Avant de se lancer dans le développement d'un programme temps réel, il faut maîtriser tous les aspects temporels de l'application aussi bien du côté matériel que logiciel. « Car un système temps réel est une association logiciel/matériel où le logiciel permet, entre autres, une gestion adéquate des ressources matérielles en vue de remplir certaines tâches ou fonctions dans des limites temporelles bien précises », observe Patrice Kadionik, maître de conférences à l'École nationale supérieure d'électronique, informatique et radiocommunications de Bordeaux (Enseirb).

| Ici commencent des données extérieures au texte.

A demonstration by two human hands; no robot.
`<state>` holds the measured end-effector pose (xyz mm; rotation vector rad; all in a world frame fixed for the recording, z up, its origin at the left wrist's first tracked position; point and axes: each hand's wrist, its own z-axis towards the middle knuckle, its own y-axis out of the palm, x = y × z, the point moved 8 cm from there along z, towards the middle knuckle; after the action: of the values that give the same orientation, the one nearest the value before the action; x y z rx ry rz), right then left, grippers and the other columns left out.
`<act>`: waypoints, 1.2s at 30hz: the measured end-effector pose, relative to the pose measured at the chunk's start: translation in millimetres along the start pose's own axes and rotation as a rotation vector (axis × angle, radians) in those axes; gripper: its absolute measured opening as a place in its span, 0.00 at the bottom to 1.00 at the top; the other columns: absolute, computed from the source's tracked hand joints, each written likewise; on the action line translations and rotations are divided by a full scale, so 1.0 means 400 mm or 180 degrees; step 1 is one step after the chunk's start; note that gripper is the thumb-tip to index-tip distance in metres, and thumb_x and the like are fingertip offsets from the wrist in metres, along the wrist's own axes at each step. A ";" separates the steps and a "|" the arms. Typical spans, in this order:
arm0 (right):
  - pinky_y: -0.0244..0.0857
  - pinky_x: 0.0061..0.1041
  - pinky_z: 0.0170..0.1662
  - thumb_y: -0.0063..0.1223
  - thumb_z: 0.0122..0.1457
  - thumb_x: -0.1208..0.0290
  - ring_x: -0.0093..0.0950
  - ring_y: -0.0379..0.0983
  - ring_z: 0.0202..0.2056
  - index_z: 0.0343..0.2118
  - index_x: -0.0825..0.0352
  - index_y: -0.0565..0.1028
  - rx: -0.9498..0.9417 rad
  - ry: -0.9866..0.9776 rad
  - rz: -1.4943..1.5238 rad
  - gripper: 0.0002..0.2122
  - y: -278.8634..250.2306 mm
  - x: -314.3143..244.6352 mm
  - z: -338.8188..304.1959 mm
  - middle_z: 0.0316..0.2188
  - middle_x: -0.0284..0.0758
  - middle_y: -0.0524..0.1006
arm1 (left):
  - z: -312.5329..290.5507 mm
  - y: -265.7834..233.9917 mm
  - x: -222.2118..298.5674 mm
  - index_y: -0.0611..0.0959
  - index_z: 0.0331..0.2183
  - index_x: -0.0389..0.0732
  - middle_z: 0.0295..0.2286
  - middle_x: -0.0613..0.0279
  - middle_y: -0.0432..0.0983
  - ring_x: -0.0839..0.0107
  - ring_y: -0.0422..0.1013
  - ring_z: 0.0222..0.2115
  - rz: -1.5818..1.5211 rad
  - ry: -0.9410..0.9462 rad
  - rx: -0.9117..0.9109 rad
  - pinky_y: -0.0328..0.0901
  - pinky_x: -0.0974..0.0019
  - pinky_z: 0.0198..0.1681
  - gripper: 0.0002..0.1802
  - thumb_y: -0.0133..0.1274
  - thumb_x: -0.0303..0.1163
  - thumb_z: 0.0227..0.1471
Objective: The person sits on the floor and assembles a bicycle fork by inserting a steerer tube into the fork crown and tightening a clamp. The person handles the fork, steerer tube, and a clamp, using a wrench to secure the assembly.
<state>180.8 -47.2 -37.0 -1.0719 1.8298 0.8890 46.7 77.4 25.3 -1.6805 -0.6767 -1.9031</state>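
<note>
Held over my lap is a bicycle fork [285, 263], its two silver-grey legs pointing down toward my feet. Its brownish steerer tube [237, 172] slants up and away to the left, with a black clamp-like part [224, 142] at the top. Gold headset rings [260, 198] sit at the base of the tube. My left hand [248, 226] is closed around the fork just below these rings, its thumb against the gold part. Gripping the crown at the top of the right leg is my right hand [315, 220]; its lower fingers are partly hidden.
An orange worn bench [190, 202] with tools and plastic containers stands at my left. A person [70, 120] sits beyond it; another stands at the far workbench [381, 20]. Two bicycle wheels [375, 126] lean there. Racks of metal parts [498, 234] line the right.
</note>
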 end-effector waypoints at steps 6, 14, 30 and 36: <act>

Aucun aspect temporel ne doit être ignoré

Dans certaines applications de contrôle commande industrielles, le déterminisme est de rigueur. Les machines ou les appareils doivent être contrôlés très précisément pour répondre à des contraintes de qualité élevée. « L'unité de contrôle commande doit être absolument synchrone avec l'application et travailler à la fréquence exigée par les machines. Elle doit opérer à une fréquence au moins deux fois supérieure à celle de la machine pour ne rater aucun événement », note Robert Jay, président et directeur technique d'UXP. Le logiciel de contrôle prend en compte l'état des entrées/sorties, les valeurs fournies par les capteurs, la position des actionneurs et toute une série d'informations qui seront traitées afin de prendre la décision appropriée. Pour assurer le déterminisme de l'application, aucun aspect temporel des périphériques de la machine ne doit être ignoré. « Les temps d'accès aux entrées, la cadence d'acquisition, le temps de réaction des actionneurs, le temps de réponse des capteurs, la durée des échanges sur un bus font partie des données temporelles indispensables à la fiabilité d'une application temps réel », poursuit Robert Jay. En définitive, le temps réel a horreur des imprévus.

LES POINTS CLÉS

Choisir des primitives d'ordonnancement adaptées à l'application. Évaluer le plus précisément possible les temps d'exécution de chacune des tâches. Prendre en compte toutes les contraintes temporelles de l'application qu'elles soient matérielles ou logicielles.

UN KIT TEMPS RÉEL PRÊT À L'EMPLOI

Le choix du matériel et du logiciel adapté à une application de contrôle/commande déterministe n'est pas forcément à la portée de tout automaticien. Pour leur simplifier la tâche, UXP a conçu Opral, une solution d'automatisme temps réel prête à l'emploi. « Il s'agit d'une solution universelle qui se situe entre le PC et l'automate, ouverte à tout un panel de cartes d'entrées/sorties connectées à la plupart des bus standard. Elle vise particulièrement des applications de contrôle en production exigeant des temps de cycle de 100 µs à 5 ms alors qu'un automate rapide s'arrête à 5-10 ms », explique Robert Jay d'UXP. Autre avantage de cette solution, elle n'exige pas de connaissance d'un système d'exploitation temps réel ni de programmation textuelle. L'utilisateur décrit son application en Grafcet au sein de l'environnement Alograf qui produit ensuite automatiquement et de façon transparente le code de commande qui garantit le fonctionnement de son application dans le respect des conditions temporelles prédéfinies.